Tuesday, May 13, 2003

This story, if I remember right, made the front page of The New York Times last week:

President Bush and the National Rifle Association, long regarded as staunch allies, find themselves unlikely adversaries over one of the most significant pieces of gun-control legislation in the last decade, a ban on semiautomatic assault weapons.

...the White House says Mr. Bush supports the extension of the current law — a position that has put him in opposition to the N.R.A. and left many gun owners angry and dumbfounded.


The Times played this straight, but to me it looks like a con -- getting prominent placement in the Newspaper of Record for a story about Compassionate Conservative Bush (as opposed to Top Gun Bush) distancing himself from those bad old wingnuts.

A prominent D.C. strategist, apparently bucking for a Best Supporting Actor nomination, was shocked, shocked, at Bush's betrayal:

"This is a president who has been so good on the Second Amendment that it's just unbelievable to gun owners that he would really sign the ban," said Grover G. Norquist, a leading conservative and an N.R.A. board member who opposes the weapons ban. "I don't think it's sunk in for a lot of people yet."
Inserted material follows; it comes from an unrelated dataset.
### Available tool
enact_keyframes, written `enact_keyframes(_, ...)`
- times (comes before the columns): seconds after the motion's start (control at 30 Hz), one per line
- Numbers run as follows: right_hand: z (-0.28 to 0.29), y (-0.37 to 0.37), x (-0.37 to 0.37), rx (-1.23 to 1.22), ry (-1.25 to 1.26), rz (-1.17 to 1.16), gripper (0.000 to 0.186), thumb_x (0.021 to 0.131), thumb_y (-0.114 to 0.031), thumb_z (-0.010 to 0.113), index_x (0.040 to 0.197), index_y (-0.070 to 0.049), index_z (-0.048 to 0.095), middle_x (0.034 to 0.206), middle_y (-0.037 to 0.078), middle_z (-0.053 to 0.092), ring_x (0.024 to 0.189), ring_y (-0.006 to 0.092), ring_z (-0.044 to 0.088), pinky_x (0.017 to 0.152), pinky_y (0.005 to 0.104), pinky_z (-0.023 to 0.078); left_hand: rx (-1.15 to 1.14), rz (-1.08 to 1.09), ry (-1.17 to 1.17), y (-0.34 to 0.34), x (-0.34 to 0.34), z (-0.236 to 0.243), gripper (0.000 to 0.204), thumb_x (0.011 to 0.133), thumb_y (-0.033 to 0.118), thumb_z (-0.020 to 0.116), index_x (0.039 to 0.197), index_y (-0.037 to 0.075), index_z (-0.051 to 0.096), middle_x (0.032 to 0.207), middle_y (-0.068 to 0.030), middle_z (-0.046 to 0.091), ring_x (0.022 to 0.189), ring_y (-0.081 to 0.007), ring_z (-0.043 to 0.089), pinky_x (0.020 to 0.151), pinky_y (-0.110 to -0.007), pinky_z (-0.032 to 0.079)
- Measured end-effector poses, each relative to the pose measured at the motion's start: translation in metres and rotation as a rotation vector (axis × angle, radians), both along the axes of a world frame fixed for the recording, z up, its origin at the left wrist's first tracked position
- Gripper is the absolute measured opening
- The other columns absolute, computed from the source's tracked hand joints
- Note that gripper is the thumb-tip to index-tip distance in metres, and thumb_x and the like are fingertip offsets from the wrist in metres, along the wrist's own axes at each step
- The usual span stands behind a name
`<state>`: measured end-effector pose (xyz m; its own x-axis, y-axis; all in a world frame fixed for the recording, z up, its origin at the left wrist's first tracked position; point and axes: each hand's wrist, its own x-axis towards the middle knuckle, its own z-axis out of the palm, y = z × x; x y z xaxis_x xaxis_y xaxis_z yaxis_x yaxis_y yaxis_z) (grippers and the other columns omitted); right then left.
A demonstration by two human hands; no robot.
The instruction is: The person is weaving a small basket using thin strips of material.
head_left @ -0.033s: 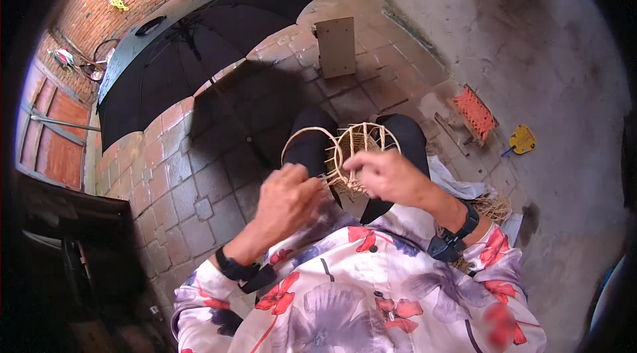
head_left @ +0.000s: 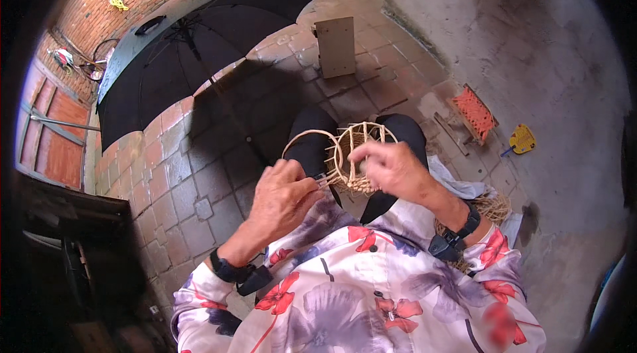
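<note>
Wicker basket (head_left: 352, 185) sits near curled hands (head_left: 284, 195), the right (head_left: 399, 170) perhaps touching it.

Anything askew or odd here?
Yes: the black umbrella is open and tipped sideways over the paved floor, rather than folded. Tangled straw-like strands at the right look untidy. No damage is clear on the wicker basket, though the right hand covers part of it.

You can read no words, numbers or signs here; the marks on the yellow paddle-shaped thing (head_left: 523, 139) are too small to make out.
</note>
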<state>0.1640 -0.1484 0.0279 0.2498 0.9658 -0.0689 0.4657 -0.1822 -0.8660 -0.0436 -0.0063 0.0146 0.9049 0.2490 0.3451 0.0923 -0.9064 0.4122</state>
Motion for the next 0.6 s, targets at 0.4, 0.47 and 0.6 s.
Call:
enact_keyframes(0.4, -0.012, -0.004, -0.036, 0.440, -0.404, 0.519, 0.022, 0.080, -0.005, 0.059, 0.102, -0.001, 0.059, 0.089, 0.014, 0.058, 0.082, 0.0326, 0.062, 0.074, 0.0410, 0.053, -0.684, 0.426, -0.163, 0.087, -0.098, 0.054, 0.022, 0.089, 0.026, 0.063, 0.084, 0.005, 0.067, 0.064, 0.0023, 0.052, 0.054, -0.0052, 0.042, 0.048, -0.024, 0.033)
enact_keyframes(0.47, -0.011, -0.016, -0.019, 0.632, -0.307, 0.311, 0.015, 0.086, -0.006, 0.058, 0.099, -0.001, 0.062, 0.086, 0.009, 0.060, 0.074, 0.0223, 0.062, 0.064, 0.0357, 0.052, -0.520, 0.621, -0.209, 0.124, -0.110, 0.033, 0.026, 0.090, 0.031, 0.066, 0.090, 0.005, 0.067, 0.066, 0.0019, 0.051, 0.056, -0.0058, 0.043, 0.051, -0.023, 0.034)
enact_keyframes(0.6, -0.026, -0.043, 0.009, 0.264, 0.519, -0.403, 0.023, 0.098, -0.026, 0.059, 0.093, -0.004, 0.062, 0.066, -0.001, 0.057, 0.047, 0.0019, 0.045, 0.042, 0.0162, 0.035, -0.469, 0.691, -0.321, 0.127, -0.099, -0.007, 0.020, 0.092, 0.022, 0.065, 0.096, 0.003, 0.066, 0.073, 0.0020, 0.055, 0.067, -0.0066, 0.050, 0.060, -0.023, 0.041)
And in case you wondered what the message of this was, the Times delivered it almost as if Karl Rove's fingers were on the keyboard:

Advocates on both sides of the issue say the White House appears to have made a bold political calculation:

--"bold"! The Bushies' favorite word to describe Bush! --

that the risk of alienating a core constituency is outweighed by appearing independent of the gun lobby, sticking to a campaign promise and supporting a measure that has broad popular appeal....

I say that this looks like a con because now there's this, from Reuters:

Delay Sees Assault Gun Ban Expiring in Congress

House Majority Leader Tom Delay, a proudly pro-gun Texas Republican, predicted on Tuesday the House will allow a 1994 assault weapons ban to expire next year.

"The votes in the House are not there to reauthorize (renew) it," DeLay told reporters.


If DeLay's right and the reauthorization dies in the House, this looks like triangulation Bush style -- instead of staking out a centrist position and genuinely advocating it, Bush fakes centrism while letting the hard right do what it wants (which is what he wants). And the Times fell for it.